Pallante Gets the Ball as Cardinals Look to Answer Marlins’ Shutout

Jun 27, 2026By Ray Mileur
Ray Mileur

The Cardinal Chronicle
Pallante Gets the Ball as Cardinals Look to Answer Marlins’ Shutout
St. Louis, MO
By Ray Mileur

The Cardinals got the reset they needed from Thursday’s rainout.

They did not do much with it Friday night.

After being shut out 4-0 by the Miami Marlins in the opener of the weekend series at Busch Stadium, St. Louis returns Saturday night looking to get the offense moving again and even the series before Sunday’s finale.

First pitch is scheduled for 6:15 p.m. CT at Busch Stadium, with right-hander Andre Pallante getting the ball for the Cardinals against Miami right-hander Ryan Gusto.

The pitching matchup changed after Dustin May, who had originally been expected to start for St. Louis, skipped the turn because of back tightness. That pushes Pallante into the spotlight on a night when the Cardinals need a steady start, a cleaner offensive approach and a much better response than they showed in Friday’s opener.

Friday night was not complicated.

Max Meyer shut down the Cardinals, working seven scoreless innings while allowing just two hits. Michael McGreevy matched him for six innings in a strong effort of his own, but St. Louis never found the swing or the inning it needed. The Cardinals had a chance in the seventh, loading the bases with one out, but came away empty. Miami broke through late, then added on, and the Cardinals finished the night with just three hits.

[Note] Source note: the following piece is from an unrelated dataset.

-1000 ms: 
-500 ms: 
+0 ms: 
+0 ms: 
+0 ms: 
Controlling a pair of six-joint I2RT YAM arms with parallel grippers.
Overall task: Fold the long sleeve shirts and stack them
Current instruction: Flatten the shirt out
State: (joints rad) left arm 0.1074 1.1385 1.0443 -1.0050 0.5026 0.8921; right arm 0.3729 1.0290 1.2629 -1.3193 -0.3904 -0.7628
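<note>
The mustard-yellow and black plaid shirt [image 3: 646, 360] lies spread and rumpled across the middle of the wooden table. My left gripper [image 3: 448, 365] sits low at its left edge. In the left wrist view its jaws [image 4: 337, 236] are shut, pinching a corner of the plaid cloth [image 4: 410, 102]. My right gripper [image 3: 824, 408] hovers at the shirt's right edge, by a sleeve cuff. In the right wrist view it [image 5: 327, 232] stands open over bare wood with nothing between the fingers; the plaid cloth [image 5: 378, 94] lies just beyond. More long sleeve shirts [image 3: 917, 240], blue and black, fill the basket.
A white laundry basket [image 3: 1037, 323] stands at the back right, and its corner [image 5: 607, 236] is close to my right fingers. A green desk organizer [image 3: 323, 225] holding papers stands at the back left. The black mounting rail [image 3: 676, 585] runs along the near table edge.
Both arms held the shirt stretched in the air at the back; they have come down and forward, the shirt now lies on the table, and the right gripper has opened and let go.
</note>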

That kind of loss leaves very little mystery.

The starting pitching was good enough.

The offense was not.

Now Pallante gets the assignment of keeping the Cardinals from dropping the first two games of a home series they badly need to handle. He enters at 9-4 with a 3.59 ERA and has been one of the more dependable arms in the rotation. Pallante does not win with flash. He wins by competing in the zone, getting ground balls, limiting free passes and forcing hitters to earn their way on base.

That formula fits Saturday’s need perfectly.

The Cardinals do not need Pallante to be a superhero. They need him to be himself. Work ahead. Keep the ball on the ground. Avoid the big inning. Give the offense time to wake up. After the lineup went quiet Friday, the last thing St. Louis needs is to be chasing early against a Miami club that has already taken the opener.

Gusto enters at 0-2 with a 6.00 ERA and 16 strikeouts. Those numbers suggest an opportunity for the Cardinals, but only if they approach it the right way. St. Louis cannot turn a pitcher’s uneven record into an excuse for lazy at-bats. Gusto still has enough stuff to get outs if the Cardinals chase early, expand the zone or let him settle into a rhythm.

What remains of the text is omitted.